About this task →
Reproduce the entire listing below verbatim.

Information shown →
● ● ● ●

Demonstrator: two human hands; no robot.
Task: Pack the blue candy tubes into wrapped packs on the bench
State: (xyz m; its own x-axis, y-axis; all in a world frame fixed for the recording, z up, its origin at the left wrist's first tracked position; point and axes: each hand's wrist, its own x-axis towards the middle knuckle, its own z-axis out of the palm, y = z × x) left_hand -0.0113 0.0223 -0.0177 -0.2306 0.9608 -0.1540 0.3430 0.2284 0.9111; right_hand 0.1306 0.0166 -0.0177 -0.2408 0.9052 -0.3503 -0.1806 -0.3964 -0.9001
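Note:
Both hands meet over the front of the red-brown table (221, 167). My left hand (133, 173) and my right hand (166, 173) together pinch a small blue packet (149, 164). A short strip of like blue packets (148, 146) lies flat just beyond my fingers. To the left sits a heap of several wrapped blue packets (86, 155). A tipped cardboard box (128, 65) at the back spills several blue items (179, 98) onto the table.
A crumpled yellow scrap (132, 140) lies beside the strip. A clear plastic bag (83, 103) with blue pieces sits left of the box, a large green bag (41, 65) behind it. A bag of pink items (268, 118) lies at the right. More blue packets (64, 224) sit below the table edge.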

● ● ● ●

Output of the task →
Demonstrator: two human hands; no robot.
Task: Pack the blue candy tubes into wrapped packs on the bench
State: (xyz m; its own x-axis, y-axis; all in a world frame fixed for the recording, z up, its origin at the left wrist's first tracked position; point and axes: each hand's wrist, its own x-axis towards the middle knuckle, its own z-axis out of the palm, y = z × x) left_hand -0.0113 0.0223 -0.0177 -0.2306 0.9608 -0.1540 0.3430 0.2284 0.9111; right_hand 0.1306 0.0166 -0.0177 -0.2408 0.9052 -0.3503 -0.1806 -0.3964 -0.9001
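Note:
Both hands meet over the front of the red-brown table (221, 167). My left hand (133, 173) and my right hand (166, 173) together pinch a small blue packet (149, 164). A short strip of like blue packets (148, 146) lies flat just beyond my fingers. To the left sits a heap of several wrapped blue packets (86, 155). A tipped cardboard box (128, 65) at the back spills several blue items (179, 98) onto the table.
A crumpled yellow scrap (132, 140) lies beside the strip. A clear plastic bag (83, 103) with blue pieces sits left of the box, a large green bag (41, 65) behind it. A bag of pink items (268, 118) lies at the right. More blue packets (64, 224) sit below the table edge.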

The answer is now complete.